God's Word is called into question in the version painted by theistic evolutionists. I say this because the book of Genesis is written in a teaching/historical form called didactic form. This means the context and writing style indicate the author intended it to be taken literally. There's no way around this if we're honest. So if this is the case that the book is written as though it was historical, giving us names of people and places, giving us biological and astronomical and chronological details that can be traced, but the story is nothing more than a mythical account for us to learn something important about God, this calls God's integrity into question, as well as His ability to communicate.
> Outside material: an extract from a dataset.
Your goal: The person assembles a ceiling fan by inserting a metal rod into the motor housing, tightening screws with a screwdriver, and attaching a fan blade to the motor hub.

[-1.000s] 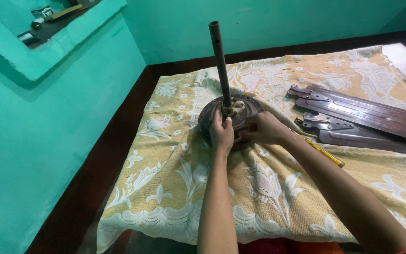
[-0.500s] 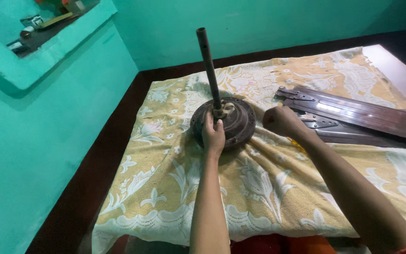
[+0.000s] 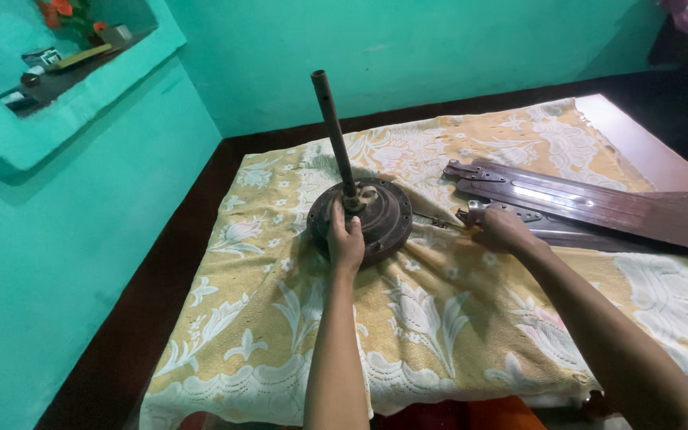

Why does every mention of the creation account in the Bible seem to reflect the author believed it to be a literal historical account? God based our week of 6 days and a Sabbath on a story that wasn't true? He retold the story in Exodus saying, “For in six days the LORD made the heavens and the earth, the sea, and all that is in them, but he rested on the seventh day. Therefore the LORD blessed the Sabbath day and made it holy.” Since, according to the theistic evolutionist (and the old earth creationists as well), the meaning of the word “day” can mean all sorts of things, I wonder what they think this verse means. What's a day in this text? How do they know? The fact is that there is nothing anywhere in Scripture that would lead us to take the creation account as anything but a factual, historical report. There are such glaring inconsistencies in their theology, and in their logic, that it's unbelievable to me that anyone holds to this sort of idea. Perhaps I’m just not smart enough to get it.

It also seems striking that sin is exceptionally deluded in the theistic evolutionist's worldview. Man is born into a sinful nature. Why? Because of a mythical person that disobeyed God? Come now. That would mean Jesus, the one who made a way for this problem to be corrected, was also mythical and we all believe in nothing real. It also seems strange that the first man (whoever this was) that God breathed into, giving him a spirit, all of sudden had a code of conduct his father didn't have. Before man was somehow created in God's image, he was like the animals—with no ability to sin. But after he was made in God's image, he had the option to sin. Does that make sense? Was this first human being given a spirit at his birth? Was it later on in his life? How do we know? The Bible is no help here.

And, speaking of the Bible, whenever a new scientific theory, idea, finding, or what have you is announced, the Bible will need to be reinterpreted for the theistic evolutionist. What an awful place to anchor your theology. The sifting sand that is the ever-changing but currently popular idea of society is not a sure foundation. The Bible, solid and trustworthy, is where I would encourage you to begin building the foundation for your worldview. The theistic evolutionist makes many claims about this, but their theology shows us differently.